Specifically, at an early provisioning stage, the PUF key is encrypted with the GWK and transmitted to the key generation server. At a later stage, the key generation server encrypts the key material that will be burned into the processor chip’s e-fuses with the PUF key, and transmits the encrypted material to the chip. The PUF key increases the cost of obtaining a chip’s fuse key material, as an attacker must compromise both provisioning stages in order to be able to decrypt the fuse key material.

As mentioned in previous sections, patents reveal design possibilities considered by the SGX engineers. However, due to the length of timelines involved in patent applications, patents necessarily describe earlier versions of the SGX implementation plans, which might not match the shipping implementation. We expect this might be the case with the PUF provisioning patents, as it makes little sense to include a PUF in a chip die and rely on e-fuses and a GWK to store SGX’s root keys. Deriving the root keys from the PUF would be more resilient to chip imaging attacks.

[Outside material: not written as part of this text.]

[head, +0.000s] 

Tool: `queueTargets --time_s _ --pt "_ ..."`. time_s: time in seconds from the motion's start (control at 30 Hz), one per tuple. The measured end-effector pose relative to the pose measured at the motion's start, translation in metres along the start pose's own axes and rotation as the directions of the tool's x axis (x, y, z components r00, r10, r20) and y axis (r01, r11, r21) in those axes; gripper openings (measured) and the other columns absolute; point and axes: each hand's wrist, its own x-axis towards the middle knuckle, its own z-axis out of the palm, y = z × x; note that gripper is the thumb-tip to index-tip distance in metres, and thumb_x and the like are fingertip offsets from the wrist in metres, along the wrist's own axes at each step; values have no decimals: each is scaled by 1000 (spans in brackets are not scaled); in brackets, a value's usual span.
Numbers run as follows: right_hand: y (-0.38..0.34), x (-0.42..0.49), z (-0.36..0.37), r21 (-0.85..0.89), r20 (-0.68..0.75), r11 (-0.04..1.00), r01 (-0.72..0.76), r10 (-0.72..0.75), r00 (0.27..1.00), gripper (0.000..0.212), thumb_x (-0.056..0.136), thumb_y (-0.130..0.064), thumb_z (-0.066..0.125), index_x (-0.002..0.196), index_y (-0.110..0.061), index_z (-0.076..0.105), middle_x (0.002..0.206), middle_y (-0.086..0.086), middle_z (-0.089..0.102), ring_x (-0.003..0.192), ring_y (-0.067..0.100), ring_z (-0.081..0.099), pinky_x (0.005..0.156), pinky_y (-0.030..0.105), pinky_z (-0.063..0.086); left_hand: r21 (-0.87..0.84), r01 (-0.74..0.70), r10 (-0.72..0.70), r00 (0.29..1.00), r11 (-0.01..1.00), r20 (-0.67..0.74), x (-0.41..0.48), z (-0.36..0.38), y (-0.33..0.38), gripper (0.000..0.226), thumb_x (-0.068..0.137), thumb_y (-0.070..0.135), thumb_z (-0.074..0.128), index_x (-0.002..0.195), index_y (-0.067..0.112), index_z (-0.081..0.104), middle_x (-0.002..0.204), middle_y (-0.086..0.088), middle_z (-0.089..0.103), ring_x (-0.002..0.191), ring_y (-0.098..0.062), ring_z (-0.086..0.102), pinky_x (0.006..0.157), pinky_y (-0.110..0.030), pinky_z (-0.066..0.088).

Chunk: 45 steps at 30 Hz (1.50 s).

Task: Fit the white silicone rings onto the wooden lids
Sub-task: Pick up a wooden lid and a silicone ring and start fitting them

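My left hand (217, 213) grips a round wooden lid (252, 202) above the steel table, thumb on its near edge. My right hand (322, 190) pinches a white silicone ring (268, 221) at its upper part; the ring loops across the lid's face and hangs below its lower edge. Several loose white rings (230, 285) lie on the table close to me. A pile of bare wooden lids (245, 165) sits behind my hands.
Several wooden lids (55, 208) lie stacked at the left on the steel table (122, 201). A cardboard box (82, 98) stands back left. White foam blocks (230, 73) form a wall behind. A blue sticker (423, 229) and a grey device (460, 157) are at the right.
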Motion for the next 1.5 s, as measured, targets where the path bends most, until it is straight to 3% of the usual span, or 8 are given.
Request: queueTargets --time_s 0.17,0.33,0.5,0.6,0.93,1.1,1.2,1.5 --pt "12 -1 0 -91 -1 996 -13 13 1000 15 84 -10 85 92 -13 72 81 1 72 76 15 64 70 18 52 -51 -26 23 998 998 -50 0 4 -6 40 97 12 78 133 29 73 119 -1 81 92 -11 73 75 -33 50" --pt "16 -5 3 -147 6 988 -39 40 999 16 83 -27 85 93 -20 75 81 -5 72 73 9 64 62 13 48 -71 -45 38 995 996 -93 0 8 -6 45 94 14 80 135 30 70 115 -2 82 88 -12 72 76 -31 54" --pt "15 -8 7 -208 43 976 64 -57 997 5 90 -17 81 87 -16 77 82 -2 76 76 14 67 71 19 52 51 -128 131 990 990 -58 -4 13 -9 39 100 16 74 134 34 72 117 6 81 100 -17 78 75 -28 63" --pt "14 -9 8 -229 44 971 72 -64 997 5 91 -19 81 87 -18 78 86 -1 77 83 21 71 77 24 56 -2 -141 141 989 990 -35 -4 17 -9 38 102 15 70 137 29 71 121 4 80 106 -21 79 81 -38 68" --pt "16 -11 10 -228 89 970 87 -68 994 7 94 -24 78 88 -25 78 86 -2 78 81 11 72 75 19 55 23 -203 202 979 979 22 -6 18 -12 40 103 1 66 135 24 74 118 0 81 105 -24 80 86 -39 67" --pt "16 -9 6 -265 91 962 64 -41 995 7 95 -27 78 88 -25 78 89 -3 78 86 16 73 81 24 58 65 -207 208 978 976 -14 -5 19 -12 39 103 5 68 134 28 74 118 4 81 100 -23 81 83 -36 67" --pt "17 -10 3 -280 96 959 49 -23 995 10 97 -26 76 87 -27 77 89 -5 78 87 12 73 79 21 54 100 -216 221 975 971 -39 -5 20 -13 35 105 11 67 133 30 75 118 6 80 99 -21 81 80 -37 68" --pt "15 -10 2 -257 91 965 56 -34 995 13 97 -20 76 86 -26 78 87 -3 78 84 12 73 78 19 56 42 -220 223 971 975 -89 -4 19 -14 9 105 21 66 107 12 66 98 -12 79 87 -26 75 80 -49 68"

I don't know whether the latest Intel SGX chips make use of PUFs, and how accurate the above still is for the latest chips.

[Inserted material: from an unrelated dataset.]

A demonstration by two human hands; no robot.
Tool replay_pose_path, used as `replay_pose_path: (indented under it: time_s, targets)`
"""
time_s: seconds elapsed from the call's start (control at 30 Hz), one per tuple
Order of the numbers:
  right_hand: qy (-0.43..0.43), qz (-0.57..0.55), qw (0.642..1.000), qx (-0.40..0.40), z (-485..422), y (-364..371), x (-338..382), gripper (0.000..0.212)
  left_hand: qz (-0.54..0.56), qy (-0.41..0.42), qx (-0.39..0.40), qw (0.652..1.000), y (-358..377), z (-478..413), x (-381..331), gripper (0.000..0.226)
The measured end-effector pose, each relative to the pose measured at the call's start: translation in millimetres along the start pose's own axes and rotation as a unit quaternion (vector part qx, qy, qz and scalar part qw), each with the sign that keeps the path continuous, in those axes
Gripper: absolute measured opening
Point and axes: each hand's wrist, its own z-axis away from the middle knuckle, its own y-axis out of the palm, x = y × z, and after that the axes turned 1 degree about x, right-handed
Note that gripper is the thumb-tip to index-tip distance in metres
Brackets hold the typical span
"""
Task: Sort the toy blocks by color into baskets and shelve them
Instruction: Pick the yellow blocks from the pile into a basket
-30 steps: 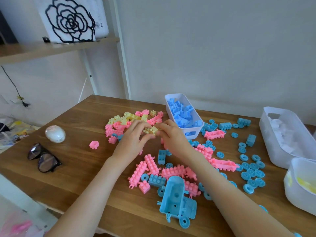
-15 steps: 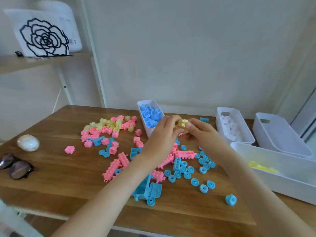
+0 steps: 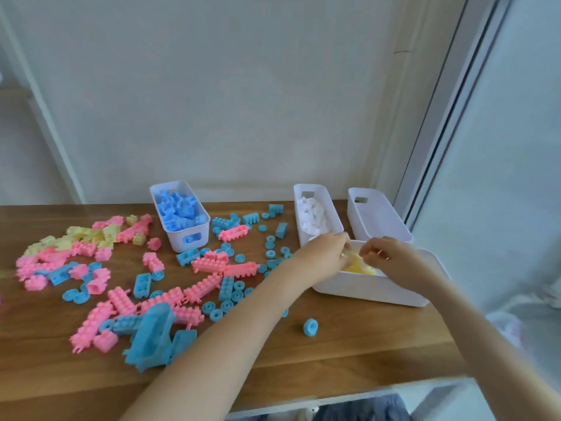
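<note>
Wooden tabletop, sort roughly half done. Near edge, 6 o'clock: lone light-blue plastic wheel, apart from the rest. 8 o'clock: big blue plastic toy chassis among long pink studded blocks and blue bricks, all unsorted.

3 o'clock: wide white plastic basket, parked at the tabletop's right end within easy reach, yellow blocks inside. Left hand is at its 10 o'clock corner and right hand over its middle, with the fingers of both curled down at the yellow pile. It's blurry there, so I can't tell whether either pinches a block or holds nothing. The pose reads as the yellow drop-off step.

Loose pale-yellow blocks wait at 10 o'clock, mixed with pink.

Far row by the pale wall: narrow white basket of blue blocks at 12, basket of white blocks at 1, and empty white basket at 2, probably for pink. All four sit on the tabletop, so shelving is not yet done.
</note>
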Motion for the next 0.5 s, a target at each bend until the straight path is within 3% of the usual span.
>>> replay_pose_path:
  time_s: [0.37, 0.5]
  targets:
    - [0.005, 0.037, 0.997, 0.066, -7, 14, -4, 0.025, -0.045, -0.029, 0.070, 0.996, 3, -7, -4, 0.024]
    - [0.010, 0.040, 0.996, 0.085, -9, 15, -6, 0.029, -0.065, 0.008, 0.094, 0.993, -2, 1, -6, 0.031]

In any case, it's quite clear that from the authors of Intel SGX Explained, physical attacks cannot be "physically" prevented but can only be "economically" prevented. Hence, chips are secure through economic incentives, not through physics. If that is correct, using TEEs in a protocol calls for a very careful mechanism design where protocol designers take into account the cost of physically attacking the chip. For example, if we put a price tag of 1 million dollar in performing a chip attack, then a protocol using TEEs should make sure that less than 1 million dollars can be gained by performing a chip attack. Moreover, it is very important to take into account that this way of thinking does not consider attackers who wish to attack a protocol for non-economical reasons, such as breaking the privacy and/or anonymity of participants in the targeted protocol. In the case of such protocols, then it seems that current TEEs are simply not a reliable technology, as any attackers with sufficient funds and motivated to break the privacy and/or anonymity of a protocol, would be able to carry on the attack.

Now, with this background in mind, it seems that it would be extremely useful to see actual chip attacks being reported by research groups, as it would help to set a price on such attacks, and the price of the attack could be use by protocol designers.